Stored items:
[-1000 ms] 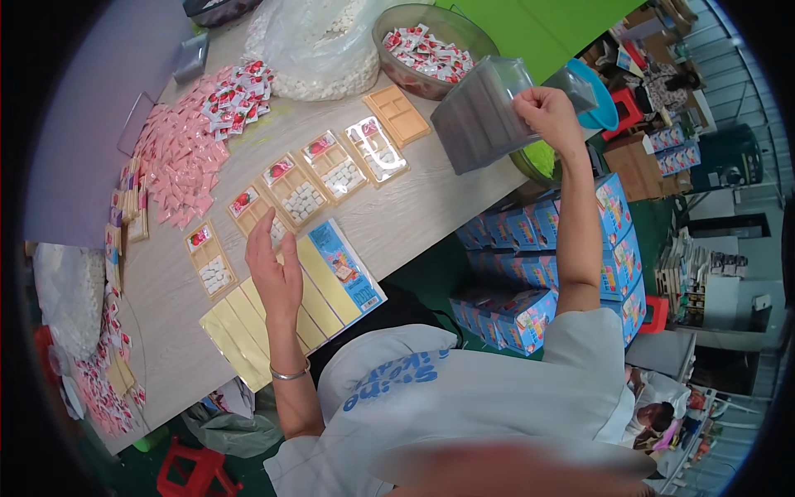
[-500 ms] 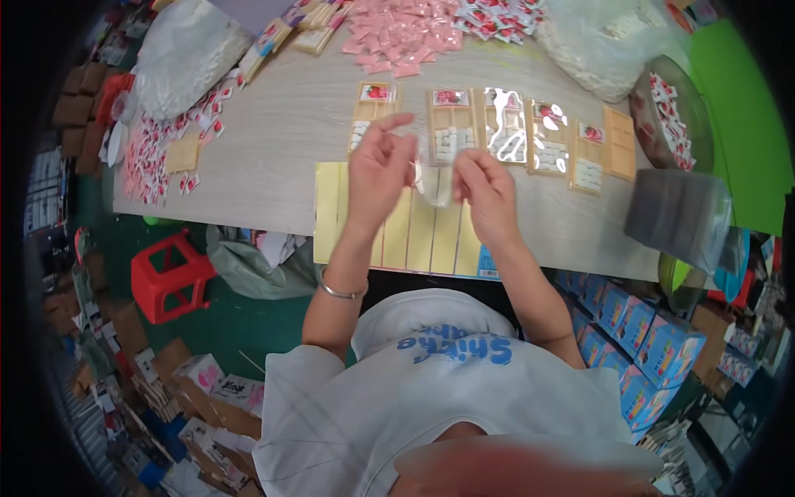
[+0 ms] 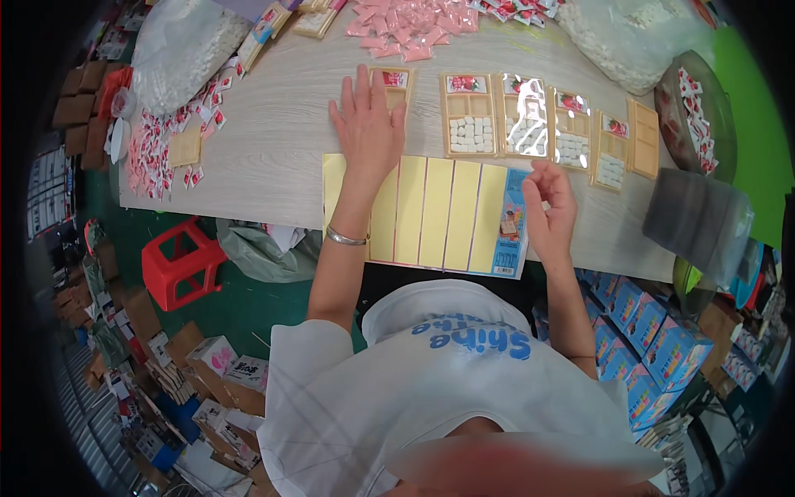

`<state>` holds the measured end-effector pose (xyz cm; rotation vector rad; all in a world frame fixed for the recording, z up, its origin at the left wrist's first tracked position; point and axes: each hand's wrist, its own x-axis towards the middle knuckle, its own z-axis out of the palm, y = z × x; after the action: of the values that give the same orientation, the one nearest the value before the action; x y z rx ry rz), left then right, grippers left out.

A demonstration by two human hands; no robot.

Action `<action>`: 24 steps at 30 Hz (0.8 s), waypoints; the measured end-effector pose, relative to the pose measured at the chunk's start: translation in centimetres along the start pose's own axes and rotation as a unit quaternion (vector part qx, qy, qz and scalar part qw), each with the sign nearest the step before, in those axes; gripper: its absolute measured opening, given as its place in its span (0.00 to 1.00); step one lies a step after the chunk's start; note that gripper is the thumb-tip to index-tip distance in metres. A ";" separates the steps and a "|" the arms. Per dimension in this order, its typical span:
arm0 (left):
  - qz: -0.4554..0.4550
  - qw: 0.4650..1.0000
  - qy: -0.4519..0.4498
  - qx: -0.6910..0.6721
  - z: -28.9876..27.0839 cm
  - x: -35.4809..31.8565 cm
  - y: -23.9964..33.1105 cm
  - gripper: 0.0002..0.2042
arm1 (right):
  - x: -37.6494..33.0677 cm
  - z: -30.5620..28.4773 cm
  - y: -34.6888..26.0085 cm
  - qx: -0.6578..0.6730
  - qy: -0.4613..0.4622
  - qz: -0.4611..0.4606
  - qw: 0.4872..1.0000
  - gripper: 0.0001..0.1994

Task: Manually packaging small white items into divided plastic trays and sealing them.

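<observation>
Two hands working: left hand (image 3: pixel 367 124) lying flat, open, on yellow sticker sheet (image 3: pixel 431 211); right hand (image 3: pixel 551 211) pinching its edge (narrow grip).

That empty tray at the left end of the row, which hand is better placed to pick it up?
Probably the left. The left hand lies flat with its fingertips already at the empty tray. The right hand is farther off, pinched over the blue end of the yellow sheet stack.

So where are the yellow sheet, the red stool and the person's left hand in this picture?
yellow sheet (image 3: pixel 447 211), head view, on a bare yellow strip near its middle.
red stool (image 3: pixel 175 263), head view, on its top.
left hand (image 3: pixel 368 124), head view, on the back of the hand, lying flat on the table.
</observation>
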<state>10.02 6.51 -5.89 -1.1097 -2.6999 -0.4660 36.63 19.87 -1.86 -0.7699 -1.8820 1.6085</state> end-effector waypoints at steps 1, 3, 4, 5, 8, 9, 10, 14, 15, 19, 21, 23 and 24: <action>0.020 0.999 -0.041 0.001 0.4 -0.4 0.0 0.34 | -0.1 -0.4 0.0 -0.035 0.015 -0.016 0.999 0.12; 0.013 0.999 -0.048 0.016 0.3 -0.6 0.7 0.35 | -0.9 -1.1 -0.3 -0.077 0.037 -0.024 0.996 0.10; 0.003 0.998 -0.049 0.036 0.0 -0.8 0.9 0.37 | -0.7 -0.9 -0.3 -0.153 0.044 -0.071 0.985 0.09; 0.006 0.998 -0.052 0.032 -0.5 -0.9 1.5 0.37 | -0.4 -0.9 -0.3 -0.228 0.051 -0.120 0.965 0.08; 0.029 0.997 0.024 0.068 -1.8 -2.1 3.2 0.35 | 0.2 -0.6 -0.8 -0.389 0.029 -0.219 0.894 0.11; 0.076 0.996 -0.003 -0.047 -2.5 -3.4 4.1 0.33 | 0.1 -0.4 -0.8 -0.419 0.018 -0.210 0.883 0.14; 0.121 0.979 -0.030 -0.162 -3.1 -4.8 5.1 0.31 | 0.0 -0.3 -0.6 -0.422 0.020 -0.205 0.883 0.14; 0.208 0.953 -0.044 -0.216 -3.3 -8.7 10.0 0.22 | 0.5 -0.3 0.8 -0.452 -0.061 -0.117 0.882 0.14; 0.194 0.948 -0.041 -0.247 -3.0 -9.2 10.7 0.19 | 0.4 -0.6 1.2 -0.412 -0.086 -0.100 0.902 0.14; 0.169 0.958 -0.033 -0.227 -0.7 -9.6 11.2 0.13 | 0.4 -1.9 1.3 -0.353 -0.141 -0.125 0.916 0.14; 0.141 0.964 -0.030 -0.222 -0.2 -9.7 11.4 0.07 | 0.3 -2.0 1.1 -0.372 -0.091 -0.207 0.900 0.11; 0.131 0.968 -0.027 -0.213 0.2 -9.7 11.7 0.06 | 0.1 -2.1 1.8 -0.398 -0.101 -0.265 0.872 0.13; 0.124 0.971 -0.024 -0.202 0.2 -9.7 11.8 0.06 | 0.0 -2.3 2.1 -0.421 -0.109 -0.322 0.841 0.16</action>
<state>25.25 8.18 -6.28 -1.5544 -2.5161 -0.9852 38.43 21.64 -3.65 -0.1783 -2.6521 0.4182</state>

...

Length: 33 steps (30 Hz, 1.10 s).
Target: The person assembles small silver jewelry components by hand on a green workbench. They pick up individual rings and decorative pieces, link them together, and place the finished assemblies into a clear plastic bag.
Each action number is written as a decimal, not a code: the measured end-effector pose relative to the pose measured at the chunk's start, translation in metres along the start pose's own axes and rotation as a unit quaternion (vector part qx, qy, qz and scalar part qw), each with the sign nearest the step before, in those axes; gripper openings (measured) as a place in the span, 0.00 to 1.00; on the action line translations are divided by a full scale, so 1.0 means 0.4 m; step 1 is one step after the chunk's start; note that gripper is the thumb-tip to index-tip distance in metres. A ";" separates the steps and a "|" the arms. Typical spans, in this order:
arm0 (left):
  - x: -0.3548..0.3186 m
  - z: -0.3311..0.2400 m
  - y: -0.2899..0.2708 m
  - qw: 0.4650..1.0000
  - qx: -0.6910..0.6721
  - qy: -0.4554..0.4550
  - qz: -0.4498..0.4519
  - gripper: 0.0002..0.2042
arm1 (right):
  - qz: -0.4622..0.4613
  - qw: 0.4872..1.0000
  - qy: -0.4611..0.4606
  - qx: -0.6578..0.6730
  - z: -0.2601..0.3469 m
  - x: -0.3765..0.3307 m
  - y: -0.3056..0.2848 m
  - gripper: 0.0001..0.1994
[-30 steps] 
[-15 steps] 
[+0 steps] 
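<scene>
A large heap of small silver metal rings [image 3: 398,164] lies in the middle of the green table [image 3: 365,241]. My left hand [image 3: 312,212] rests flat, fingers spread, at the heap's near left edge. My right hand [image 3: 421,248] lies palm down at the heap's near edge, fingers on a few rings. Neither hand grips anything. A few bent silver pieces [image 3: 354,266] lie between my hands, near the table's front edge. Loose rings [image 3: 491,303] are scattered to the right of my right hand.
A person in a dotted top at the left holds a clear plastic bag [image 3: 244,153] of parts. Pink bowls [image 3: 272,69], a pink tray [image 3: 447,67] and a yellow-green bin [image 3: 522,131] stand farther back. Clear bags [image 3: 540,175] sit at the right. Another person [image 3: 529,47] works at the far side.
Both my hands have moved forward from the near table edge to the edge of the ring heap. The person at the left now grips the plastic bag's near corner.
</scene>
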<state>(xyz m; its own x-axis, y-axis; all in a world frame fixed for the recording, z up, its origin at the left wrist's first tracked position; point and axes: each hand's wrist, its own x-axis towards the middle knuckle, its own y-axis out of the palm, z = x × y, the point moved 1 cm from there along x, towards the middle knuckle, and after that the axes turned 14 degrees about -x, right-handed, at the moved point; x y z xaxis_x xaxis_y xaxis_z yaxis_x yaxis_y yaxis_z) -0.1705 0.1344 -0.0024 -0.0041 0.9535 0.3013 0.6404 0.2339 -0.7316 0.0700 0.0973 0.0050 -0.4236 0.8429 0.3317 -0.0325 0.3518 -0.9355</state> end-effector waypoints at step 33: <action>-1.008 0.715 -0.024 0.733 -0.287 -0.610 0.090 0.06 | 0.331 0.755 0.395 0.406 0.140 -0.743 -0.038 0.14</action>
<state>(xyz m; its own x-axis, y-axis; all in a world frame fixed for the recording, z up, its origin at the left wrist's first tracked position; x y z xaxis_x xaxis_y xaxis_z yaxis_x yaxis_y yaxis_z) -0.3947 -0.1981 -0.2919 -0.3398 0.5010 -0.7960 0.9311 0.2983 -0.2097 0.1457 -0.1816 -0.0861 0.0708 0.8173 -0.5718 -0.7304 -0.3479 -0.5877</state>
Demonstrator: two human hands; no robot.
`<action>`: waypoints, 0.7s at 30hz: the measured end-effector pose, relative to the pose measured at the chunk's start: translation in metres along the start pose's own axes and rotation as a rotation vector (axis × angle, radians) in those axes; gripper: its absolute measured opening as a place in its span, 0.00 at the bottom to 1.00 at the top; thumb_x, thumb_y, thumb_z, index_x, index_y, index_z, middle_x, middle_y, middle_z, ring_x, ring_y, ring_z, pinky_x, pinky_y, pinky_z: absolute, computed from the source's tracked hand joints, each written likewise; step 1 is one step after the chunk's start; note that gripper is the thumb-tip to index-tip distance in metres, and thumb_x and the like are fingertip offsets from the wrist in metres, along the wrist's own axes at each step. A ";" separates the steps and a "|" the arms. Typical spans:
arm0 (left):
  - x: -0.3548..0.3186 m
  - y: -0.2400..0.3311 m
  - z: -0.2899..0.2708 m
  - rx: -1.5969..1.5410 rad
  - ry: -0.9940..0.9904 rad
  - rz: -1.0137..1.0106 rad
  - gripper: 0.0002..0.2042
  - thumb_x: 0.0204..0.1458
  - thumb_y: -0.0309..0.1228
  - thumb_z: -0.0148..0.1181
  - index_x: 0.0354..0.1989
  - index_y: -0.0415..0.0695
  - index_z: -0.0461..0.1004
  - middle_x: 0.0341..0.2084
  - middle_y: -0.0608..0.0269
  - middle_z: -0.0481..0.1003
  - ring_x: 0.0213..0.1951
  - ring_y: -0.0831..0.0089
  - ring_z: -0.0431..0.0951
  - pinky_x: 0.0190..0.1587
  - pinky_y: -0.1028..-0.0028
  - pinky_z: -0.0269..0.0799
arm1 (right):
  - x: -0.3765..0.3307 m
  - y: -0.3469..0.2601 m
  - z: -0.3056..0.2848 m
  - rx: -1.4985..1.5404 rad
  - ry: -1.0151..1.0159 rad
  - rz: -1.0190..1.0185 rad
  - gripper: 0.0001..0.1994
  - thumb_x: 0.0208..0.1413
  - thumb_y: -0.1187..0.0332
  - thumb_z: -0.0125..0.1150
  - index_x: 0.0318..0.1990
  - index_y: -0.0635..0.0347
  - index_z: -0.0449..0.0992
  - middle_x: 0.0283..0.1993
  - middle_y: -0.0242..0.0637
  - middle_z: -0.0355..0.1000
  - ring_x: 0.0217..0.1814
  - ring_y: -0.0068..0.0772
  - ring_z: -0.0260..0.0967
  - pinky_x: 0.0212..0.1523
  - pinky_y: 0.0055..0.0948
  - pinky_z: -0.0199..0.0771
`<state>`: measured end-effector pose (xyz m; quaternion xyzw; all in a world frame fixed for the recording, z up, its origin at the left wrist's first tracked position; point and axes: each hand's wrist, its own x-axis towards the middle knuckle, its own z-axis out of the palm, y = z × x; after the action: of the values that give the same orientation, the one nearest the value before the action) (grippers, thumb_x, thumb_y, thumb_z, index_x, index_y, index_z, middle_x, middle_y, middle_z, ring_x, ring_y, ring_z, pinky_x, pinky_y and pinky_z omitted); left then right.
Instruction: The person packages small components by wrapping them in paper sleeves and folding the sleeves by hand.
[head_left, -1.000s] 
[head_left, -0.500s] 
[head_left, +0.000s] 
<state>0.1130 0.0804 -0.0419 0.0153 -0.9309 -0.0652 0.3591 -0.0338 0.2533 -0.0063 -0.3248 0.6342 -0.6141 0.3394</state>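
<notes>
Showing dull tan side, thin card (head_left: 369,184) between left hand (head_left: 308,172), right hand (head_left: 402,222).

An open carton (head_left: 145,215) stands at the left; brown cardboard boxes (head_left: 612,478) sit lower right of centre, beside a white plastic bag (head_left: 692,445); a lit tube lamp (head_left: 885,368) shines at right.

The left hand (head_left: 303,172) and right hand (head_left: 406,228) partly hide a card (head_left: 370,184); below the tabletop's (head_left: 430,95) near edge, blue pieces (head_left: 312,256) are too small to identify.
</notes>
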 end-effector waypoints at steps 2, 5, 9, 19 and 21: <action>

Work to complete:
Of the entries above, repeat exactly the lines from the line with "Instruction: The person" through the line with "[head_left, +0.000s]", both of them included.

Answer for this exercise:
Instruction: The person packages small components by wrapping them in paper sleeves and folding the sleeves by hand.
[head_left, -1.000s] 
[head_left, -0.500s] 
[head_left, +0.000s] 

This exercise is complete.